(DATA SHOWN)

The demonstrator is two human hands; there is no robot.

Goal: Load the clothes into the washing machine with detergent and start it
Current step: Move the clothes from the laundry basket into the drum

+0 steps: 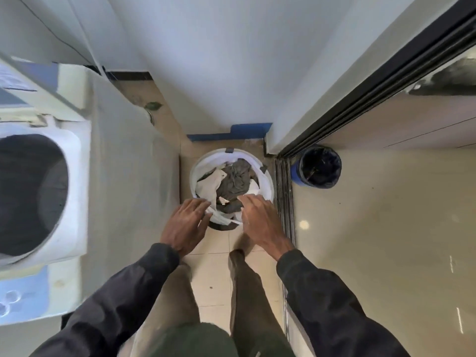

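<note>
The white basket (266,182) holds the clothes (235,179), a gray one on top of white ones. The left hand (184,222) and the right hand (258,219) reach over the near side of the basket, apart, fingers stretched out and gripping nothing. The washing machine (77,181) stands left of the basket with its top open, and a blue bin (295,173) stands right of it.
</note>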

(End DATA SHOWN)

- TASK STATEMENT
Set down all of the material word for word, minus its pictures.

- TASK ANSWER
The demonstrator is two human hands; there is no robot.

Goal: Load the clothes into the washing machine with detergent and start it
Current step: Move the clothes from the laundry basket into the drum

+0 steps: 

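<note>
The white basket (266,182) holds the clothes (235,179), a gray one on top of white ones. The left hand (184,222) and the right hand (258,219) reach over the near side of the basket, apart, fingers stretched out and gripping nothing. The washing machine (77,181) stands left of the basket with its top open, and a blue bin (295,173) stands right of it.
</note>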

The output contains nothing more.